With the images removed, return every line below exactly as it reads.

☆ ☆ ☆ ☆ ☆ ☆ ☆

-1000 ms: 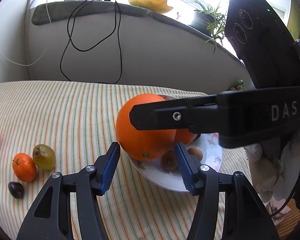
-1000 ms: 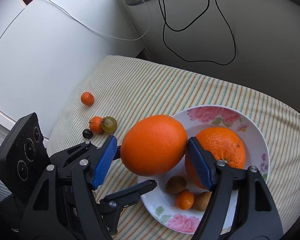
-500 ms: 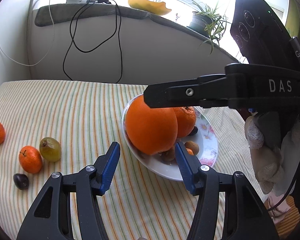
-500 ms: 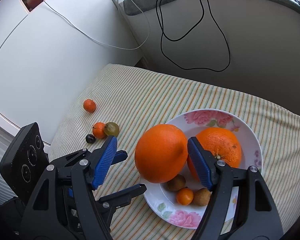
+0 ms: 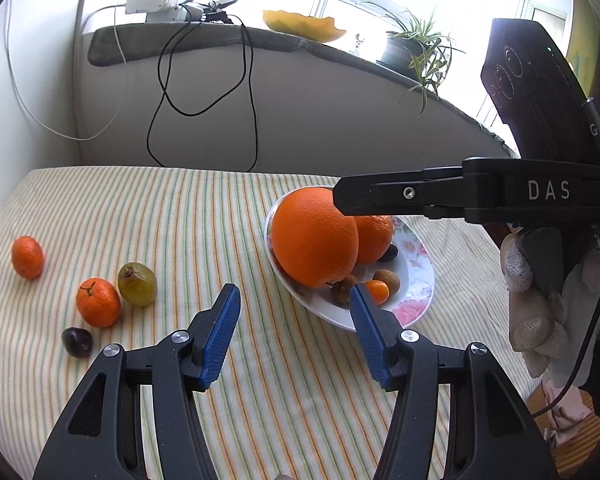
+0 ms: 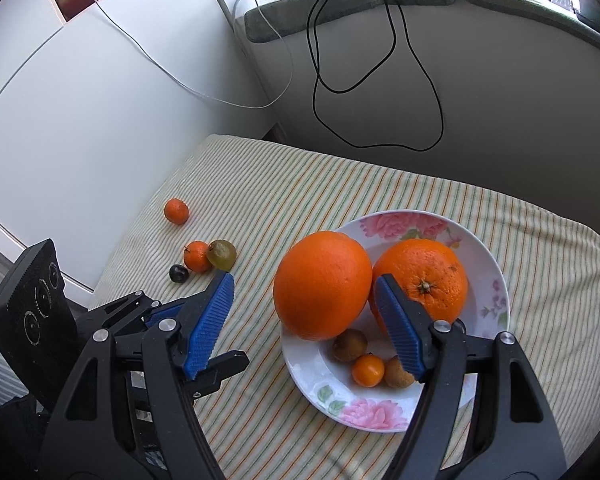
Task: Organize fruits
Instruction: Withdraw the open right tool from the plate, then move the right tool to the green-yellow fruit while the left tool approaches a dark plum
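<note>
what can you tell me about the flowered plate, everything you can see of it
The flowered plate is round, shallow and glossy white, ceramic by its look, with pink roses and green leaves printed around its rim. It sits flat on the striped cloth. It holds two large oranges, the near orange overhanging its left rim and the far orange beside it, plus a few small fruits at the front: a small orange one between two brown ones. The right gripper is open just above it, apparently touching nothing.

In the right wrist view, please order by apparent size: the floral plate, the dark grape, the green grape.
1. White floral plate
2. Green grape
3. Dark purple grape
</note>
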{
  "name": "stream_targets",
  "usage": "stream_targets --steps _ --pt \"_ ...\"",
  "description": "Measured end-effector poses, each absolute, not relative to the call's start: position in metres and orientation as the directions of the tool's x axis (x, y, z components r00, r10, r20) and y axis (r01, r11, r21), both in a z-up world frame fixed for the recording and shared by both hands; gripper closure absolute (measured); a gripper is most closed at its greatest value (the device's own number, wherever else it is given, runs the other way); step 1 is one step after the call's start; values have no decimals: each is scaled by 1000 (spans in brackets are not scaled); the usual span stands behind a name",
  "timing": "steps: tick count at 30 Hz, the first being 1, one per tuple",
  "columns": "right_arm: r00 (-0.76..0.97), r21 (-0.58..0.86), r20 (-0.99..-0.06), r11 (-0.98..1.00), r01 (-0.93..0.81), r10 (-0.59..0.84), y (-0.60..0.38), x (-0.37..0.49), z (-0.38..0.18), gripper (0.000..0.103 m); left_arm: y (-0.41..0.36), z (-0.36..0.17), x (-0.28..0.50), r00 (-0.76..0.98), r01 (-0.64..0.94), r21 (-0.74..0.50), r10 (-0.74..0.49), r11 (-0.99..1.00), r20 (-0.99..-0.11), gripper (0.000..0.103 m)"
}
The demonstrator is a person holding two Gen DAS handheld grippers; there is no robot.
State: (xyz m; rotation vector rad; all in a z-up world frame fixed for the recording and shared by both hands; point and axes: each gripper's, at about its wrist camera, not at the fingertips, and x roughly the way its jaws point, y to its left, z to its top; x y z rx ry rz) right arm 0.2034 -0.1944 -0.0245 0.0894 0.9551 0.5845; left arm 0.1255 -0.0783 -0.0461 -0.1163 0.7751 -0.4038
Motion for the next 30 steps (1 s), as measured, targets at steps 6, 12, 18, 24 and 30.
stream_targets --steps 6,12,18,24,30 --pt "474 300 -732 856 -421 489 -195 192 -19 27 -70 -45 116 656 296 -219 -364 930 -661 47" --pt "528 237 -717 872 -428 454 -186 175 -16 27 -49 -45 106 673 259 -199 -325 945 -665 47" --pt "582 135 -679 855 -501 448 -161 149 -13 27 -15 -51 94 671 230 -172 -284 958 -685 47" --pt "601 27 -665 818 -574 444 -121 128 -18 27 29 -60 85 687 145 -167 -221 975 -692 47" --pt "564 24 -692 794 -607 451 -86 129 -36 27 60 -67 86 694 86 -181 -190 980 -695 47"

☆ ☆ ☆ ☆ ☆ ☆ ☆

# Output of the task
-1000 ms: 
-1000 ms: 
-500 ms: 
-500 ms: 
+0 ms: 
+0 ms: 
Task: Organize fruits
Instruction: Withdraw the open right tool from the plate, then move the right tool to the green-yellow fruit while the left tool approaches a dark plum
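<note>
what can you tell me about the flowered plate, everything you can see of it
The flowered plate is round, shallow and glossy white, ceramic by its look, with pink roses and green leaves printed around its rim. It sits flat on the striped cloth. It holds two large oranges, the near orange overhanging its left rim and the far orange beside it, plus a few small fruits at the front: a small orange one between two brown ones. The right gripper is open just above it, apparently touching nothing.

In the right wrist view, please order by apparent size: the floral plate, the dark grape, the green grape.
1. White floral plate
2. Green grape
3. Dark purple grape
</note>
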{
  "name": "stream_targets",
  "usage": "stream_targets --steps _ --pt \"_ ...\"",
  "description": "Measured end-effector poses, each absolute, not relative to the call's start: position in metres and orientation as the directions of the tool's x axis (x, y, z components r00, r10, r20) and y axis (r01, r11, r21), both in a z-up world frame fixed for the recording and shared by both hands; gripper closure absolute (measured); a gripper is most closed at its greatest value (the device's own number, wherever else it is given, runs the other way); step 1 is one step after the call's start; values have no decimals: each is scaled by 1000 (spans in brackets are not scaled); the usual span stands behind a name",
  "timing": "steps: tick count at 30 Hz, the first being 1, one per tuple",
  "columns": "right_arm: r00 (-0.76..0.97), r21 (-0.58..0.86), r20 (-0.99..-0.06), r11 (-0.98..1.00), r01 (-0.93..0.81), r10 (-0.59..0.84), y (-0.60..0.38), x (-0.37..0.49), z (-0.38..0.18), gripper (0.000..0.103 m); left_arm: y (-0.41..0.36), z (-0.36..0.17), x (-0.28..0.50), r00 (-0.76..0.98), r01 (-0.64..0.94), r21 (-0.74..0.50), r10 (-0.74..0.49), r11 (-0.99..1.00), r20 (-0.99..-0.11), gripper (0.000..0.103 m)"
}
The demonstrator is a person holding two Gen DAS handheld grippers; there is no robot.
State: (xyz m; rotation vector rad; all in a z-up world frame fixed for the recording and shared by both hands; point and axes: each gripper's, at about its wrist camera, not at the fingertips, and x roughly the way its jaws point, y to its left, z to its top; x y z rx ry rz) right arm 0.2034 -0.1944 -0.0245 0.0894 0.9551 0.5845; left arm 0.1255 -0.0783 -0.0461 -0.1163 0.7751 -0.4038
Motion for the next 30 steps (1 s), as measured, targets at steps 6, 12, 18, 24 and 30.
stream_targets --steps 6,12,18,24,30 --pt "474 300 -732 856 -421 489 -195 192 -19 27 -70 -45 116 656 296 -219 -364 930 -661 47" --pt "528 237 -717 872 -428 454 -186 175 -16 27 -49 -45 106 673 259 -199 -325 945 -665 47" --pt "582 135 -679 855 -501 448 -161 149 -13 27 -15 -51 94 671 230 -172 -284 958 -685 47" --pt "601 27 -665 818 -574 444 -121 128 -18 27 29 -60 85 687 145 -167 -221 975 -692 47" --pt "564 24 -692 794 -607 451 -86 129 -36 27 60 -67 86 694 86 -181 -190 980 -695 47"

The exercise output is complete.